Climate conditions also are important, as persistent Texas drought has reduced cattle numbers there. Since 2008, the annual Texas calf crop has fallen by nearly 19 percent. The troubles in the Texas cattle industry, meanwhile, heightened the attractiveness of cattle production in the northern Plains.
“Fundamentals, including the availability of feedstuffs coupled with the quality of the cattle produced in the state, create a very profitable environment for the industry,” the report says.
Nebraska stands tall in many regards when it comes to the beef sector. With 2.5 million beef cattle on feed, Nebraska is No. 2 nationally and its share of the U.S. total has increased from 17.4 percent in 2003 to 19.1 percent this year.
Nebraska is No. 1 in beef packer slaughtering capacity, with a 25 percent share of the national slaughter production.
As the report explains it, the factors that encourage stronger cattle production in Nebraska are mutually reinforcing: It helps the cattle sector to be close to so much corn and ethanol production. And the stronger the cattle sector, the more companies tend to place their packing operations close by.
The Extension analysis says packing operations are likely to become even more concentrated in Nebraska and other top states for slaughtering capacity.

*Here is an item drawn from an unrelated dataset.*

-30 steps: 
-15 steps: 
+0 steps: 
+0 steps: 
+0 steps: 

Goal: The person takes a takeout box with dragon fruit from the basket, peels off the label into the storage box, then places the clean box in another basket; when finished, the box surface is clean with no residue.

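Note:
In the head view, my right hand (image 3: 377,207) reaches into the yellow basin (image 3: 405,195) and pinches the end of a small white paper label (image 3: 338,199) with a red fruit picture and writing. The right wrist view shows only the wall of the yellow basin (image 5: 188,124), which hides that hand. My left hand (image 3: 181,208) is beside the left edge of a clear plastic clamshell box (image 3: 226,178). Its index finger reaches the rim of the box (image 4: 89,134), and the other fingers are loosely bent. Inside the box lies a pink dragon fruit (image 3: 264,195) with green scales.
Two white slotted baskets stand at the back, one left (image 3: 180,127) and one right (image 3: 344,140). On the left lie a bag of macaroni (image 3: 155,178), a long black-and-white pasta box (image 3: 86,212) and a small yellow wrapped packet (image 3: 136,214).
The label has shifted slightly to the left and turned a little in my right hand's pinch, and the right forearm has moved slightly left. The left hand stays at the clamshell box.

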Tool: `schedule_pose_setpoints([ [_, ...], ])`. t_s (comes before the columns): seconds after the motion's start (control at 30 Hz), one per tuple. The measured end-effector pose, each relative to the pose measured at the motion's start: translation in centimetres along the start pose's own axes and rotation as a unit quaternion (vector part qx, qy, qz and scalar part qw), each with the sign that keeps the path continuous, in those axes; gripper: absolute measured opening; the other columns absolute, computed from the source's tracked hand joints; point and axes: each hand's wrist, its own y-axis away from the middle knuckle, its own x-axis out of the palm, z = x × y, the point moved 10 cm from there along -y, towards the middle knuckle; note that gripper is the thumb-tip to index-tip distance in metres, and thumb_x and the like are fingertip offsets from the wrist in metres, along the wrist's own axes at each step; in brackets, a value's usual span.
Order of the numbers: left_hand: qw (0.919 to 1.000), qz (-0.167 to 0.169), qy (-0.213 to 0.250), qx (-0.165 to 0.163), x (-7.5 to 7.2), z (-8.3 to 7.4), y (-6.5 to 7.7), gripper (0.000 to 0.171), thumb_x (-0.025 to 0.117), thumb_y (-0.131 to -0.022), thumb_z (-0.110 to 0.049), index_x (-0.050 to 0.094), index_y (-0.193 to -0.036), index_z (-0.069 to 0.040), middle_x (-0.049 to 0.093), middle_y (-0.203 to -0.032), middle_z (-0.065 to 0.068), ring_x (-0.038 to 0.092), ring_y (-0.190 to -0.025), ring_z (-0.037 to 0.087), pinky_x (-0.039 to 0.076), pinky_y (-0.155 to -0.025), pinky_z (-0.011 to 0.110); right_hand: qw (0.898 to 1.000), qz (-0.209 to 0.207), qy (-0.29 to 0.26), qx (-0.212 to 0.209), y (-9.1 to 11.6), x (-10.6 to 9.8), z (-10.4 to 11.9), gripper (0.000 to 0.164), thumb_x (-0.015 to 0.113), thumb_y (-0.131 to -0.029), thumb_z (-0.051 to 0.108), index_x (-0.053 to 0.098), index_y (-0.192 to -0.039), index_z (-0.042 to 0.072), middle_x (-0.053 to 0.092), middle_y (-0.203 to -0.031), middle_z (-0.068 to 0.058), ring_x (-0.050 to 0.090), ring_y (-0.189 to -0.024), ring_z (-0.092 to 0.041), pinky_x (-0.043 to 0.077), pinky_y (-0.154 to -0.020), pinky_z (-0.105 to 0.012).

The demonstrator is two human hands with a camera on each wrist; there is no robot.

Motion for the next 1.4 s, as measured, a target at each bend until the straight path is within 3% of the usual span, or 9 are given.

This trend is positive, in turn, for Nebraska’s export capability, because processed food has long been the state’s No. 1 merchandise export. Last year processed food items accounted for almost 32 percent of Nebraska’s merchandise exports.
The trend line for Nebraska’s processed-food exports has been dramatically upward. In 2005, they totaled $798 million. By 2009, the figure was $1.48 billion. And by 2012, $2.37 billion.
None of this means that things are a breeze for Nebraska’s cattle sector. Just four years ago, cash receipts for livestock production plunged significantly. Fortunately, there’s been a rebound. In 2012, Nebraska cash receipts from the sale of cattle and calves totaled $10.38 billion, up from $8.63 billion in 2011.
Meanwhile, the threat of drought always hangs over the heads of Nebraska producers, too. Weather conditions last year were a huge challenge for the state’s cattlemen, and this year the drought unfortunately continues.
But on balance, the general prospects are encouraging. With continued hard work and acceptable weather, the cattle industry’s future in the Beef State looks bright. That’s good for the producers and for the state as a whole.